The peak head accelerations were predicted to decrease with the presence of a visor in both the sagittal and transverse models. The additional mass and the deflection of the incident wave provided by the visor contributed to this reduction. Decreased head acceleration with the presence of the helmet is in agreement with previous studies that have investigated this issue [13, 19, 20]. The positive intracranial pressures were significantly reduced with the addition of a half-visor, and more so with a full-visor, as expected and in agreement with previous studies [14,15,16]. Interestingly however, the negative ICPs were increased in the full visor cases. This was attributed to, firstly, the visor concentrating more of the incident wave to the forehead region of the head, where it was able to propagate through the brain tissue and reflect in tension, generating negative pressures. And secondly, in contrast to the half-visor and no visor cases, the full visor obstructs the remainder of the incident wave from transmitting into the head through the face, which mitigates some of the tensile reflection through superposition. This effect was not observed in the cases with no foam liner, since the air gap between the head and the helmet prevented any substantial wave transmission from the helmet to the head. In general, a half-visor was about half as effective in mitigating peak head accelerations and peak positive ICPs in the brain as a full-visor, and had no significant effect on negative ICPs as compared to a helmet with no visor.

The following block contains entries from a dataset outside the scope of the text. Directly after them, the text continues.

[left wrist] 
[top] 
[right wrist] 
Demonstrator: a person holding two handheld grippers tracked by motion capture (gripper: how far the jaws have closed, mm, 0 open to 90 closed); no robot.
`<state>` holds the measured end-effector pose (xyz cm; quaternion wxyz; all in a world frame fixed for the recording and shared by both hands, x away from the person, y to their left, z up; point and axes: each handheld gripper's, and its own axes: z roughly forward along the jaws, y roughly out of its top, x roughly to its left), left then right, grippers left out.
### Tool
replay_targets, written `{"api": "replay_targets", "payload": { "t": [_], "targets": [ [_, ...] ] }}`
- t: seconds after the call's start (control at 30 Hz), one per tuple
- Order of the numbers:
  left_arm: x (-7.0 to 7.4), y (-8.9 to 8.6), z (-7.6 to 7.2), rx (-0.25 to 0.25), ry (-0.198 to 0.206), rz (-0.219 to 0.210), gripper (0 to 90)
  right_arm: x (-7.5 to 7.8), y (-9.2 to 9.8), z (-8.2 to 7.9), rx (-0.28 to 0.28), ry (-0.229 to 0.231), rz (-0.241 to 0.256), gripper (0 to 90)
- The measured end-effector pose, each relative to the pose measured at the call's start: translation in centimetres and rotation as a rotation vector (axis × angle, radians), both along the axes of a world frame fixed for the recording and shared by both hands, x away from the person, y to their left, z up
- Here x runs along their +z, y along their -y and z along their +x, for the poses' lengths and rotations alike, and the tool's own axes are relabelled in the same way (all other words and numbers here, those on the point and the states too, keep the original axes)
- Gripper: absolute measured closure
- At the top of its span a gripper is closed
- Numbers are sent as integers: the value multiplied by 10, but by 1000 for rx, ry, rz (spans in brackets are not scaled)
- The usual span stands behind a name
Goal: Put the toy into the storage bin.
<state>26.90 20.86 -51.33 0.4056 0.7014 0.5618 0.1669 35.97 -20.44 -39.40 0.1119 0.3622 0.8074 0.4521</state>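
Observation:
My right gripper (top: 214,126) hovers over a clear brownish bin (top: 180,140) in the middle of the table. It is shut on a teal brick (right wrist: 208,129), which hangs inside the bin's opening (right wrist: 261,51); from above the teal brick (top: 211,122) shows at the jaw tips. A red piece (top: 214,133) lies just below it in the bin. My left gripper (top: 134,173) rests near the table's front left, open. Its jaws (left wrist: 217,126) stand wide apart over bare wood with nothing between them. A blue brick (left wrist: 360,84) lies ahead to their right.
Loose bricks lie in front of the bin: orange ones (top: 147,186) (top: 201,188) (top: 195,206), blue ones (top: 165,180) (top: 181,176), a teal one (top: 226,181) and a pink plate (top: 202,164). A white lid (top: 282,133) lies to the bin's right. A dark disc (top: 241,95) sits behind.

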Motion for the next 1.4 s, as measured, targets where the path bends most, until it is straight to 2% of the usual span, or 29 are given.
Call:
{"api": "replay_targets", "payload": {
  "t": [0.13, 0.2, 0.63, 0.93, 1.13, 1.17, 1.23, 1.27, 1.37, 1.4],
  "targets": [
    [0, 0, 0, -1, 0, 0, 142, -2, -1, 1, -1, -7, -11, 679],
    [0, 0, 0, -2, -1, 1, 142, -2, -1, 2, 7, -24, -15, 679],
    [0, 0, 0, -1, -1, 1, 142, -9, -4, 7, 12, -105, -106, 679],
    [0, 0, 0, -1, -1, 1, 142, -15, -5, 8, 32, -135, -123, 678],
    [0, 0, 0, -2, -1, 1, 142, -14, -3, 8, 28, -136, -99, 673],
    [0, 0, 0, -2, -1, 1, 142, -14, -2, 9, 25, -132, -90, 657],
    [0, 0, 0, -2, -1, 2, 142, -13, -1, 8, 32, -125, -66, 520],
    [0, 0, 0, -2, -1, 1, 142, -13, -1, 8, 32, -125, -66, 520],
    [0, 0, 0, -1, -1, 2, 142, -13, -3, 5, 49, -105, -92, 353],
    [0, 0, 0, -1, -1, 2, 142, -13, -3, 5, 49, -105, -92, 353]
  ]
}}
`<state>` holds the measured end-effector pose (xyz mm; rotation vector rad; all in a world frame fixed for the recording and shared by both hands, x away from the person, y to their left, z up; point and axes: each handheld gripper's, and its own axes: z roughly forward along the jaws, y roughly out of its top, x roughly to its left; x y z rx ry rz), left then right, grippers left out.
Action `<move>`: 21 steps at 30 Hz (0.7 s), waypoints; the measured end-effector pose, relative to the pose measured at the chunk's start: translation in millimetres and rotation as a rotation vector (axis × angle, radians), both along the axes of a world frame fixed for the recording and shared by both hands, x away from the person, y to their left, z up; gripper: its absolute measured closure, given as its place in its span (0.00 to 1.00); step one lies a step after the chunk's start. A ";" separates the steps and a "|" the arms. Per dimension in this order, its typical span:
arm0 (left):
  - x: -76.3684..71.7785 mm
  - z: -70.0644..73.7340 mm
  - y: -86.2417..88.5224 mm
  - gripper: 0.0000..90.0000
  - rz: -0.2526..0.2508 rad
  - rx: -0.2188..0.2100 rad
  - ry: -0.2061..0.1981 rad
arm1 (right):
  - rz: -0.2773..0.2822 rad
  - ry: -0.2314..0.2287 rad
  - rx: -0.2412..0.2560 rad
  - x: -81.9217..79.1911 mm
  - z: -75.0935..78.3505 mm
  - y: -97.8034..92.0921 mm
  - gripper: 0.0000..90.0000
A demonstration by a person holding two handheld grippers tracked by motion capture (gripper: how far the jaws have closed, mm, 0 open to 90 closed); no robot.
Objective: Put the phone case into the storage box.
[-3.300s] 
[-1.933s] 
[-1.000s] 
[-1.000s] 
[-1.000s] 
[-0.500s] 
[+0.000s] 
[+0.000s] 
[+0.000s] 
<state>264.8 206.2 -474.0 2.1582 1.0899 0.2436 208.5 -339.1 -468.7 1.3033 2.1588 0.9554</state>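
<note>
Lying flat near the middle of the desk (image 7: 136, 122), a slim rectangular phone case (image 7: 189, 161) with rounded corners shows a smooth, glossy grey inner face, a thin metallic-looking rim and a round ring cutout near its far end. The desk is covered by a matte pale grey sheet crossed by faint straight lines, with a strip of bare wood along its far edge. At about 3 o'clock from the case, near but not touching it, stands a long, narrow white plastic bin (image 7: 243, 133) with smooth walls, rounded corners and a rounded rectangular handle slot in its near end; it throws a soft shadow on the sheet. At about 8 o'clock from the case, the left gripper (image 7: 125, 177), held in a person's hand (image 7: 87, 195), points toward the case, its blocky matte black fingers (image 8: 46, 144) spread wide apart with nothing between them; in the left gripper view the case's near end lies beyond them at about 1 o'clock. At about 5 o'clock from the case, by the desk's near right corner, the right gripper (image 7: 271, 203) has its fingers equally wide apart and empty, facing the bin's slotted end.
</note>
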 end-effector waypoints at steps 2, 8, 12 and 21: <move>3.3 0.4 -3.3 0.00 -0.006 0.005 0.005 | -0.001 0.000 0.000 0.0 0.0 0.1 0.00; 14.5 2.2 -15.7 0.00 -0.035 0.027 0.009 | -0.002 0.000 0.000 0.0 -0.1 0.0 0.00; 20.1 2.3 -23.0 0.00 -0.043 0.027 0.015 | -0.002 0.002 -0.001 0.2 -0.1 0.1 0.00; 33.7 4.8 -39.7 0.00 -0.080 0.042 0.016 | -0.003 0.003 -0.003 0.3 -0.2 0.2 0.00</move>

The foam liner was found to have the most significant effect on the negative ICP, where the no foam configuration reported the lowest magnitude negative ICPs, followed by the low-density foam and then the high-density foam. In contrast to positive pressures which are generally occurring at the exposed surface of the head (anterior in this study), the greatest negative pressures affect the occipital regions of the brain, where the foam material has a stronger influence on wave behavior. In the no foam case, the portion of the wave that is transmitted into the helmet shell is decoupled from the head, so its contribution to the loading on brain tissue is eliminated, thereby reducing the pressures. Moreover, the lower-density foam reduced the negative pressures more so than the high-density foam due to the greater impedance mismatch between the low-density foam and helmet shell material, which reduced the amount of wave transmission that could occur. The helmet shell stiffness was not found to have a significant effect. It should be noted that the foam pad system may be of benefit for head protection in blunt impact, so future studies should also consider this mode of loading when optimizing a helmet design; however, this was beyond the scope of the current study.

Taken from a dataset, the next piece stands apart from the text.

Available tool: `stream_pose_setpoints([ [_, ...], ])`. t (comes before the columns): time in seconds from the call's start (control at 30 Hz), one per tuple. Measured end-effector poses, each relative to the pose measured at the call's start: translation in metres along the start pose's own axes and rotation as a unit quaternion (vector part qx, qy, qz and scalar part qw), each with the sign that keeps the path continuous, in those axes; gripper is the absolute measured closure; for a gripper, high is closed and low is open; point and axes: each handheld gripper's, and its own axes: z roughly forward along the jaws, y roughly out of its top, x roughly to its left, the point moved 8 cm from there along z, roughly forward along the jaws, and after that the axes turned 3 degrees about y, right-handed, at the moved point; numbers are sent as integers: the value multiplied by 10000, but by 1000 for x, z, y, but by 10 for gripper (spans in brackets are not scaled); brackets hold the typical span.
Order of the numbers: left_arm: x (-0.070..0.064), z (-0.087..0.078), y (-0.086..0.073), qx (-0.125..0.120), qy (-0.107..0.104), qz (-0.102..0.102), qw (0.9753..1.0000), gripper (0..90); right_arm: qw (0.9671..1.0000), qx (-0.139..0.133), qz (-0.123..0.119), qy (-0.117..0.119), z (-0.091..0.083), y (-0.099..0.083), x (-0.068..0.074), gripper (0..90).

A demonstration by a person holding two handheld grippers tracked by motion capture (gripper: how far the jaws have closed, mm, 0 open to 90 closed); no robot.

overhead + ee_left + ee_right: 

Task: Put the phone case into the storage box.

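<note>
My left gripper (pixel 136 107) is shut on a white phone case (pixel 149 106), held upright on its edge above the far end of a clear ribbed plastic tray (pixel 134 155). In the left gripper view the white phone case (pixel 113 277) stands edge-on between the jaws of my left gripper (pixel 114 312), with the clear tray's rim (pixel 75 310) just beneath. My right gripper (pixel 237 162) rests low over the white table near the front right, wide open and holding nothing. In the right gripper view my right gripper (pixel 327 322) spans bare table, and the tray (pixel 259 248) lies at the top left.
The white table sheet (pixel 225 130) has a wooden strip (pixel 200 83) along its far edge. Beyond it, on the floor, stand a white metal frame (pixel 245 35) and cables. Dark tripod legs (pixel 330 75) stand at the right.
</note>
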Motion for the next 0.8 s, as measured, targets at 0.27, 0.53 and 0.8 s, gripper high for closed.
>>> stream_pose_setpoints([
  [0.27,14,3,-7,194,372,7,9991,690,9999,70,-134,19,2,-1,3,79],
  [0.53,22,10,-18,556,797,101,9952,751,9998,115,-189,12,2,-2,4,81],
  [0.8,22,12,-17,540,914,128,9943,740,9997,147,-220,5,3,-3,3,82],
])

Both the sagittal and transverse models demonstrated the “underwash” effect in the cases where no foam liner was present, where the blast wave was able to propagate and reflect in the air gap between the head and the helmet. These reflections did generate moderate ICPs in the adjacent brain tissue in the no visor and half visor cases; however, the magnitude of these generated ICPs were generally lower than the peak ICPs at the frontal regions of the brain during initial impact of the blast pressure wave.

This study presented a parametric study on some aspects of helmet design and how they affect relevant measures of head response in primary blast. Ultimately, head protection must meet a number of criteria including blunt impact, ballistic impact and blast exposure. In the case of blast exposure, the most effective means of reducing the head response metrics considered was the addition of a full visor, followed by the utilization of a strap suspension system rather than a foam liner. In cases with a foam liner, a low-density foam was found to be more effective in mitigating response. This study demonstrated that the efficacy of head protection can be expressed in terms of load transmission pathways when assessed with a detailed computational model, and that quantification of response in terms of kinematics and tissue-level response can inform helmet design for blast exposures. Future work can focus on the effects of head orientation, complex blast waves and ground interaction, and optimization of helmet configuration and properties.